Bug 10: Half-restore corrupts state¶

public void restore(Memento m) {
    this.title = m.title;
    if (m.body == null) return;   // BUG: early return; cursor not restored
    this.body = m.body;
    this.cursor = m.cursor;
}

Restoring a Memento with null body leaves the editor with new title but old body and cursor.

Reveal

**Bug:** Partial restore. Some fields set, others left at old values. State is now incoherent — neither the Memento's nor the original's. **Fix:** restore atomically. Either all fields set, or none.

public void restore(Memento m) {
    Objects.requireNonNull(m);
    Objects.requireNonNull(m.title);
    Objects.requireNonNull(m.body);
    this.title = m.title;
    this.body = m.body;
    this.cursor = m.cursor;
}

If null is valid, the Memento should NOT have null fields — they should be `Optional` or "absent" markers. **Lesson:** Restore is all-or-nothing.

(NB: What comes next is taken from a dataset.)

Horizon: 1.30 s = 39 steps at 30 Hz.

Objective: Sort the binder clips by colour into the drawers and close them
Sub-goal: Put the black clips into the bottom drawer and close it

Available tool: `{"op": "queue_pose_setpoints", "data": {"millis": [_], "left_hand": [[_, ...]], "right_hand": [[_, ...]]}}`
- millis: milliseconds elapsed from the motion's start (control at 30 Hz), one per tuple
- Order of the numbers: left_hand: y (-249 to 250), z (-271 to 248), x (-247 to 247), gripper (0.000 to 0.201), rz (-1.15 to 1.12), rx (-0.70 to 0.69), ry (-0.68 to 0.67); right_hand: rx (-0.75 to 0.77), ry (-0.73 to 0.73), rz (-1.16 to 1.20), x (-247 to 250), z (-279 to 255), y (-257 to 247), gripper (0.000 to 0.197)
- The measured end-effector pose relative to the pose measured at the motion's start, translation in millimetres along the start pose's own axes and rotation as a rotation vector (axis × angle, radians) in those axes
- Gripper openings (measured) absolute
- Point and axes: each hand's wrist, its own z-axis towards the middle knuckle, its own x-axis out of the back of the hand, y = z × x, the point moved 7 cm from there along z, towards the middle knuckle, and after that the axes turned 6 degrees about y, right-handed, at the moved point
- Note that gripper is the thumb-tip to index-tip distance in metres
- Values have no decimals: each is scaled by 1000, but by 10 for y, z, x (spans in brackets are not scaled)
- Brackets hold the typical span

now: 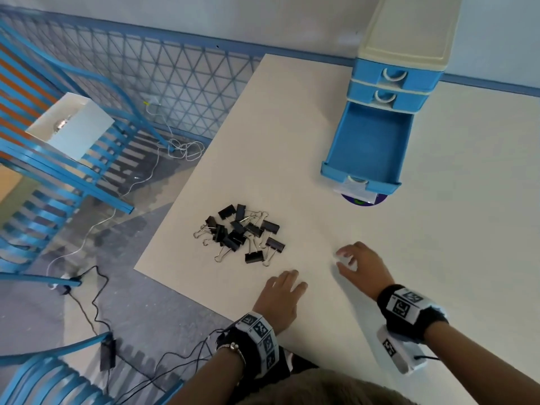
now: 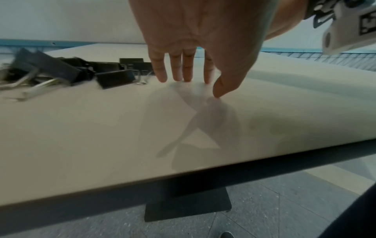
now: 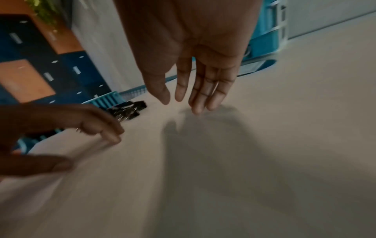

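A heap of several black binder clips (image 1: 242, 231) with silver wire handles lies on the white table (image 1: 292, 141), left of centre; the same black binder clips (image 2: 81, 70) (image 3: 128, 109) show in both wrist views. A blue drawer unit (image 1: 397, 83) with a cream top stands at the far right; its bottom drawer (image 1: 365, 147) is pulled out and holds nothing, while the two above are closed. My left hand (image 1: 285, 285) hovers just below and right of the heap, fingers straight, holding nothing. My right hand (image 1: 350, 258) is further right, fingers relaxed and spread, holding nothing.
Under the open drawer's front lies a purple disc (image 1: 362, 200). Off the table's left edge are blue slatted chairs (image 1: 58, 171), a white box (image 1: 73, 124) and cables (image 1: 96, 290) on the floor. The table's near edge (image 2: 183, 175) runs close under my left wrist.
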Motion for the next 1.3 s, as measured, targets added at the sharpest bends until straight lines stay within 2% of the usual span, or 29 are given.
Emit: {"op": "queue_pose_setpoints", "data": {"millis": [100, 233, 367, 467, 533, 600, 700, 800, 967, 1067, 1133, 1300], "left_hand": [[-248, -82, 83, 56, 50, 76, 73], [-608, -202, 216, 53, 81, 157, 117], [-965, -238, 327, 61, 29, 271, 172], [-1107, -207, 405, 66, -36, 308, 159], [-1133, -169, 372, 63, -46, 291, 59], [-1154, -135, 353, 62, -37, 264, 18], [-1165, -58, 355, 56, -53, 222, -16], [-1187, -1, 354, 40, -78, 197, -48], [-1196, 92, 413, 29, -102, 125, -92], [-1206, 136, 495, 22, -91, 73, -67], [-1191, 151, 510, 22, -88, 44, -58], [-1124, 150, 436, 39, -54, 9, -66]], "right_hand": [[29, -126, -66, -267, 30, -236, 29], [88, -187, -128, -496, 176, -600, 47], [223, -255, -264, -708, 274, -942, 63], [322, -286, -377, -820, 375, -1170, 70], [369, -296, -460, -891, 470, -1281, 77], [384, -320, -530, -961, 547, -1341, 80], [360, -368, -599, -1023, 617, -1337, 78], [312, -370, -564, -1024, 634, -1277, 74], [175, -271, -434, -920, 577, -1160, 62], [92, -220, -371, -834, 533, -1090, 52], [60, -201, -359, -796, 504, -1045, 50], [-45, -146, -288, -699, 423, -909, 52]]}}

Validate Memento; restore all fields.

Bug 11: Diff-based Memento applied out of order¶

class Document:
    def revert(self, patches):
        for p in patches:   # BUG: forward order
            setattr(self, p.field, p.old)

If patches are dependent, applying in forward order corrupts state.

Reveal

**Bug:** Diff patches must be reverted in **reverse** order. Applying them forward means later patches' "old" values are based on a state that doesn't exist anymore. **Fix:**

def revert(self, patches):
    for p in reversed(patches):
        setattr(self, p.field, p.old)

**Lesson:** Diff-based undo applies patches in reverse order. Like nested function calls — last in, first out.

Bug 12: Memento captures wrong scope¶

public final class Editor {
    private String content;
    private final List<Listener> listeners = new ArrayList<>();   // not part of "state"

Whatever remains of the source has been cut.